Hacker News new | past | comments | ask | show | jobs | submit login
Build security with the assumption it will be used against your friends (mjg59.dreamwidth.org)
150 points by imartin2k 6 days ago | hide | past | favorite | 29 comments

The difference between sword and shield has never been clear. Unlike many weapons it's hard to place cyber-weapons into nice "defensive" and "offensive" boxes.

But also, code has almost all of the undesirable properties a weapon can have;

A good weapon is single use. That way it does not become ammunition in the hands of an enemy. For the same reason a good weapon is ephemeral, and does not persist in the environment to injure innocents long after the conflict is over (think land-mines). A good weapon is precise, not indiscriminate (a sniper, not gas). And a good weapon is inflexible, working only in the hands that wield it and not easily turned against you. IEDs used against us in many conflicts are often fashioned from unexploded munitions we've fired.

Cyberweapons (which include many things that look "defensive") have all the undesirable sides. They are reusable, highly flexible, indiscriminate and persistent. People who work on them will inevitably see them used against themselves and their own loved ones.

A bit of a tangent, but swords can be used to parry, and shields can be used to bash people. Many medieval shields even have metal spikes to make shield bashes more effective.

Medieval weaponry can't be put in nice "defensive" and "offensive" boxes either.

Greatly recommend the latest series of Vikings Valhalla, with shield maidens performing some aweseome moves :)

Is it really a tangent if that was the very point that started the comment? "The difference between sword and shield has never been clear."

"Medieval weaponry can't be put in nice "defensive" and "offensive" boxes either."

But the main purpose of a sword is to strike and that of a shield to block. This is what those categories are about, but not that they mean much.

The idea applies just as much to medieval or any-era weaponry, but I first heard it expressed about anti-aircraft missiles:

There is no such thing as purely defensive weapon.
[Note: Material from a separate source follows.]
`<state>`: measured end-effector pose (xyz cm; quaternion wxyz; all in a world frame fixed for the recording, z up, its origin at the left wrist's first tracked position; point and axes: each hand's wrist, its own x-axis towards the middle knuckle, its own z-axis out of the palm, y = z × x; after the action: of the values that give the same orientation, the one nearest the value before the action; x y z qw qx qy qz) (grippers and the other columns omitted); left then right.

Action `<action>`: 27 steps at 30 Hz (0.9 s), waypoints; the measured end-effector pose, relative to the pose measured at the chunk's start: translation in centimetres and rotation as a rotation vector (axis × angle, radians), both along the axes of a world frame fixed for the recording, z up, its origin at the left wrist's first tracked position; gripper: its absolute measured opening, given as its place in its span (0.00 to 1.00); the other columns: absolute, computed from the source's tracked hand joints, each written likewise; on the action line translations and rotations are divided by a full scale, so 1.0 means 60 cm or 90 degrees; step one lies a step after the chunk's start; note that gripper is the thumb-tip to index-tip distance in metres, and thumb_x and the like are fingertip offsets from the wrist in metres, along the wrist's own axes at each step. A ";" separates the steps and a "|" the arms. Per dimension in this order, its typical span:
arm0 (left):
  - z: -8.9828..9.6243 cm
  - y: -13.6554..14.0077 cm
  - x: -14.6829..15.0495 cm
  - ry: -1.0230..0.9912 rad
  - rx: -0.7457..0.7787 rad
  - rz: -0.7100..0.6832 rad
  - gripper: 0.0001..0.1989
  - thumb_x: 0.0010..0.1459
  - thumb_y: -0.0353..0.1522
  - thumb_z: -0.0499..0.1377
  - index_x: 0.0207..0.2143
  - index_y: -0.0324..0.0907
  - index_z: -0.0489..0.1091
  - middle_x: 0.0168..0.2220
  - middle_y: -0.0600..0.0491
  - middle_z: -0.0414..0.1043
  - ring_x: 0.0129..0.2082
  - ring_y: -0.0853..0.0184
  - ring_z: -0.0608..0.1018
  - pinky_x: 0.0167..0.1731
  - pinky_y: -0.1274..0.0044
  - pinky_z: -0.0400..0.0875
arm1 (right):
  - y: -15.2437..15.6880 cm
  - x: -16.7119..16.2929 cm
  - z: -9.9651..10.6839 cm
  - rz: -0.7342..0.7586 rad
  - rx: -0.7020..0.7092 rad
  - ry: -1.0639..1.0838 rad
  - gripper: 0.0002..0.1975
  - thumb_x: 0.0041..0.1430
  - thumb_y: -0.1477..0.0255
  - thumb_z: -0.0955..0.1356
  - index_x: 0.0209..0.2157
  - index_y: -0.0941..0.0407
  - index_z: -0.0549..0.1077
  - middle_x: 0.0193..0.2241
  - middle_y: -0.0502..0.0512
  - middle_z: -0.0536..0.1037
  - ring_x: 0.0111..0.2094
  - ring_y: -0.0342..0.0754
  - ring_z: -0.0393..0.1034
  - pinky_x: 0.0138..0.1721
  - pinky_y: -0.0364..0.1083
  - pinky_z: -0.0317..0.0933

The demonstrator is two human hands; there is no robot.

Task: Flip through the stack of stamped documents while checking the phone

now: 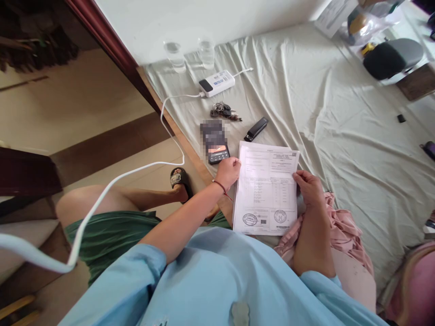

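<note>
Between my two hands is a stack of printed papers (265, 190), its top sheet bearing a table, two round stamps and a small square code. My left hand (229, 173) pinches the stack's left edge, fingers curled. At the right edge, my right hand (308, 186) grips the papers between thumb and fingers. A black stapler (256, 129) lies just beyond the top of the stack. Close to my left hand is a phone (217, 154) with its screen lit and partly blurred out. A bunch of keys (222, 110) rests farther back on the sheet.
A white power bank (217, 83) has a white cable (136, 165) running off the bed edge toward me. Two clear cups (175, 56) stand by the wall. Pink cloth (343, 224) lies beside my right forearm. A dark grey object (392, 58) and plastic bags (365, 27) sit far right.
</note>
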<state>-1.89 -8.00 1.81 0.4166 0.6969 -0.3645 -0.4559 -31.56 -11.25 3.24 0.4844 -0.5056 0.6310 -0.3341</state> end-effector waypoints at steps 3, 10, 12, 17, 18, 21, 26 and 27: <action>0.010 0.002 -0.001 0.016 0.007 0.012 0.10 0.59 0.32 0.55 0.23 0.41 0.67 0.17 0.59 0.61 0.17 0.72 0.65 0.22 0.79 0.55 | -0.001 0.001 -0.003 -0.011 -0.020 0.016 0.15 0.51 0.57 0.76 0.33 0.54 0.81 0.27 0.51 0.80 0.29 0.46 0.70 0.33 0.46 0.64; 0.027 0.002 -0.005 0.067 0.031 0.018 0.12 0.61 0.31 0.54 0.24 0.41 0.66 0.14 0.61 0.56 0.14 0.73 0.62 0.19 0.79 0.53 | -0.005 0.002 -0.005 -0.061 -0.090 0.091 0.14 0.49 0.59 0.77 0.32 0.55 0.82 0.26 0.50 0.78 0.27 0.44 0.64 0.31 0.45 0.57; 0.030 0.002 -0.005 0.080 0.038 0.022 0.12 0.61 0.29 0.54 0.23 0.42 0.65 0.14 0.61 0.55 0.13 0.73 0.62 0.18 0.80 0.53 | -0.005 0.002 -0.005 -0.064 -0.100 0.094 0.14 0.48 0.59 0.77 0.31 0.55 0.82 0.26 0.50 0.78 0.27 0.44 0.63 0.31 0.45 0.57; 0.034 0.002 -0.006 0.104 0.042 0.031 0.12 0.62 0.28 0.53 0.24 0.41 0.65 0.15 0.61 0.55 0.13 0.74 0.60 0.16 0.80 0.51 | -0.005 0.002 -0.004 -0.051 -0.100 0.085 0.14 0.48 0.59 0.77 0.31 0.54 0.82 0.26 0.50 0.78 0.27 0.44 0.64 0.31 0.45 0.58; 0.035 0.002 -0.007 0.109 0.040 0.034 0.13 0.62 0.28 0.53 0.24 0.41 0.65 0.15 0.61 0.55 0.12 0.74 0.60 0.16 0.80 0.50 | -0.005 0.002 -0.003 -0.049 -0.097 0.083 0.14 0.48 0.59 0.77 0.31 0.54 0.82 0.26 0.50 0.78 0.28 0.44 0.65 0.32 0.45 0.58; 0.035 0.003 -0.007 0.121 0.037 0.042 0.13 0.63 0.28 0.53 0.23 0.41 0.65 0.15 0.61 0.55 0.12 0.74 0.60 0.15 0.80 0.50 | -0.004 0.004 -0.001 -0.048 -0.089 0.080 0.14 0.48 0.59 0.77 0.31 0.55 0.82 0.25 0.50 0.78 0.27 0.44 0.66 0.33 0.46 0.59; 0.031 0.001 -0.006 0.095 0.031 0.039 0.13 0.63 0.29 0.53 0.24 0.41 0.66 0.15 0.61 0.57 0.13 0.74 0.62 0.16 0.80 0.51 | -0.002 0.008 0.003 -0.041 -0.085 0.071 0.14 0.48 0.59 0.77 0.31 0.55 0.82 0.26 0.50 0.79 0.28 0.44 0.66 0.32 0.45 0.61; 0.030 0.001 -0.006 0.090 0.030 0.037 0.13 0.63 0.29 0.53 0.24 0.41 0.66 0.15 0.61 0.57 0.13 0.74 0.62 0.16 0.80 0.51 | -0.002 0.009 0.004 -0.040 -0.085 0.071 0.14 0.48 0.59 0.77 0.31 0.55 0.82 0.26 0.50 0.79 0.28 0.44 0.66 0.32 0.45 0.61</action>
<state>-2.26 -7.93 3.59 0.4381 0.6828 -0.3028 -0.5002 -31.03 -11.36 3.48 0.4030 -0.5342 0.6490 -0.3620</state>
You can think that anti-aircraft missile turrets are purely defensive, as they can only shoot down enemy planes flying over your cities. But then, you can pack those turrets on trucks and drive over to the enemy and deploy them to shoot down their planes flying over their cities.

And so is with everything. A perfect armor the enemy attacks can't penetrate is an offensive weapon, because the enemy won't be able to stop your soldiers when they invade their land.

But also, conversely, a better sword, or gun, or bomb, can work well as purely defensive weapon, because the threat it projects deters the enemy from attacking you in the first place. This is the basic reason why you can't not have a military, even if you're a peaceful state that doesn't intend to engage in conquest. In most extreme form, this is what's been keeping the world largely at peace - threat of nuclear retaliation and subsequent mutual destruction.

War is not about offensive and defensive technologies. Any technology can be used as either (with varying degree of effectiveness). War has always been about the willingness and ability to get your people to go and beat other people, and keep beating them until either side gives up.

This is, in my opinion, the great lesson to learn from chess. Offense and defense are a duality, not a partition. You can defend a piece by making an offensive threat elsewhere on the board. You can attack a piece by shoring up defenses. Offense and defense are human concepts that clearly mean something, but when you get down to brass tacks and try to define them with mathematical precision it becomes very, very difficult. And potential offense can manifest as real defense, and potential defenses can manifest as real offense, and all sorts of other such relationships can be clearly seen in higher level chess.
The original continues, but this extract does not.